An orange sub-headline linked to a two-day-old CP story saying there were 14 Canadians aboard the ship.

The Burlington train derailment story, in which it was revealed that the VIA train had been going too fast, was treated as a second-screen “just in” — despite first breaking almost an hour earlier. Which is the bigger Canadian news story of the moment? It’s also worth noting that HuffPo used the CP story.

Shortly after 11 a.m., the Costa Allegra was no longer the splash story. The new lead story was Associate Defence Minister Julian Fantino saying no contracts had been signed yet for F-35 jet fighters.

But that story was first posted Wednesday, so it is literally yesterday’s news. It’s an Ottawa story, but it’s not written by the HuffPo’s lone staffer in the nation’s capital.  Instead, it was from CP.

The lead blog post is by convicted felon Conrad Black on whether U.S. citizens should concern themselves with the sex lives of their presidents. He focused on the recent memoir of Mimi Alford, who had an affair with President John F. Kennedy when she served as a White House intern.

Black’s piece is timestamped Tuesday, making it two days old.

Another CP story about robocalling and the Ontario provincial election is from Wednesday. It is accompanied by a slide show of captured tweets. The first tweet is from @PierrePoutine, a joke Twitter account spun off the robocall controversy, saying, “Not even Rob Ford himself can stop MY gravy train.”

What’s interesting is the background image. It appears to be an ad for New York Fries’ poutine.

Besides the Burlington derailment update, the only other prominent ‘today’ story on the HuffPo Canada home page was the death of U.S. conservative blogger Andrew Breitbart. The U.S. HuffPo site wrote a story aggregating coverage from other outlets.

I didn’t see an original story today yet from the HuffPo Canada writers, either an aggregation effort or a work of original reportage.

So relatively early in the news day, there was a lot of stale news still on the HuffPo Canada site, and the most important Canadian breaking news, the derailment update, didn’t get top billing. It was the lead story on most of the old-skool Canadian news sites I checked.
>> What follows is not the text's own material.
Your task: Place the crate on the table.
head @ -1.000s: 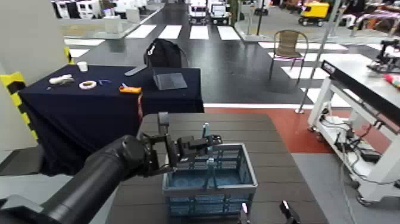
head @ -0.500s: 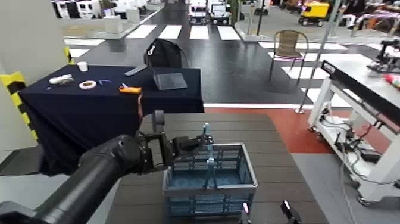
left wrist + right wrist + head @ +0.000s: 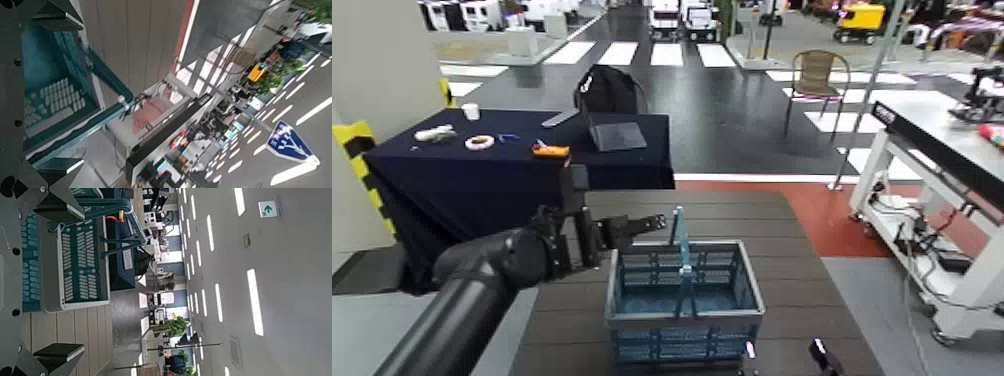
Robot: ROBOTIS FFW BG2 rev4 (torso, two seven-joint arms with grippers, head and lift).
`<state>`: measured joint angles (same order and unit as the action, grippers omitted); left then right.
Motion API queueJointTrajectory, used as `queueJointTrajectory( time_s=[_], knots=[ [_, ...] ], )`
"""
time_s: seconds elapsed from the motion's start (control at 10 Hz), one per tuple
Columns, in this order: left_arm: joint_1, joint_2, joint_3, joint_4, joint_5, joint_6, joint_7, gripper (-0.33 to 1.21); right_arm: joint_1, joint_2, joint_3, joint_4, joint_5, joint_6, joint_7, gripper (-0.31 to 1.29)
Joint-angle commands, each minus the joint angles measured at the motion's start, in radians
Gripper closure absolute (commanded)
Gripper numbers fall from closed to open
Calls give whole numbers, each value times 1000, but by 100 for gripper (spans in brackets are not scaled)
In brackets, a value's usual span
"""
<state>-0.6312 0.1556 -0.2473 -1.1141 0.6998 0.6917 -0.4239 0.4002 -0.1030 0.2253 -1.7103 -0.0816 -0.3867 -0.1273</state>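
Crate [image 3: 684,300] sits flat on the table [image 3: 802,270], toward the near edge and roughly centred between the side edges. Bare slats on both sides and a wide strip behind it up to the far edge. Teal handle [image 3: 682,255] stands upright.

Left gripper [image 3: 632,226] is off the crate, just beside the handle over the far-left part of the table, fingers spread, holding nothing. A second ago it was over the crate's far rim at the handle; it has since pulled back left.

Right gripper [image 3: 784,354] low at the near edge, fingertips apart, empty, clear of the crate. Crate hasn't shifted.
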Motion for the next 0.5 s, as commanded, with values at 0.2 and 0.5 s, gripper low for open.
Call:
queueJointTrajectory(
  time_s=[0.2,0.5],
  knots=[
    [203,50,40,-345,-60,-104,175,11,6,2,-12,-2,3,-8,-2,13],
    [427,58,105,-575,-161,-222,284,11,12,8,-21,-3,13,-12,-2,14]
  ],
)
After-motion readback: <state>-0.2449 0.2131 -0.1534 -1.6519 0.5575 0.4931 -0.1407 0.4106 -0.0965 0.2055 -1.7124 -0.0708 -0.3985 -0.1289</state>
As to its ongoing Mind The Gap coverage, it’s not a featured link on the home page. Nor is it featured on the business home page. For the fun of it, try searching for the phrase on HuffPo Canada.

If there’s any lesson about the future of journalism in the HuffPo, it points to cheap content that can be easily monetized. But not every site can exist on aggregation. Some organization has to be doing the original reporting at some point.

But if the HuffPo has been able to increase its Canadian audience to 2.8 million in a matter of 10 months, maybe, as Houpt suggests, it’s because a significant part of the Canadian news audience cares more about how news is packaged than how it was originated.

Addendum

Late Thursday, I saw the following via the @HuffingtonPost Twitter feed:

  • .@justinbieber has a message for ‘cougars’ who are happy he’s ‘finally legal’
  • Katy Perry flashes her underwear
  • Spotted: Beyonce breastfeeding in public
  • Kardashian shares intimate photos

And last but not least:

  • Grosssssssssssss: semen-tainted yogurt

It would be fun to know how important the naughty content is in driving page views for Ariana Huffington’s creation.

In fairness, however, I’ve talked with some U.S. journalists I respect who say they admire the site’s coverage of U.S. national politics.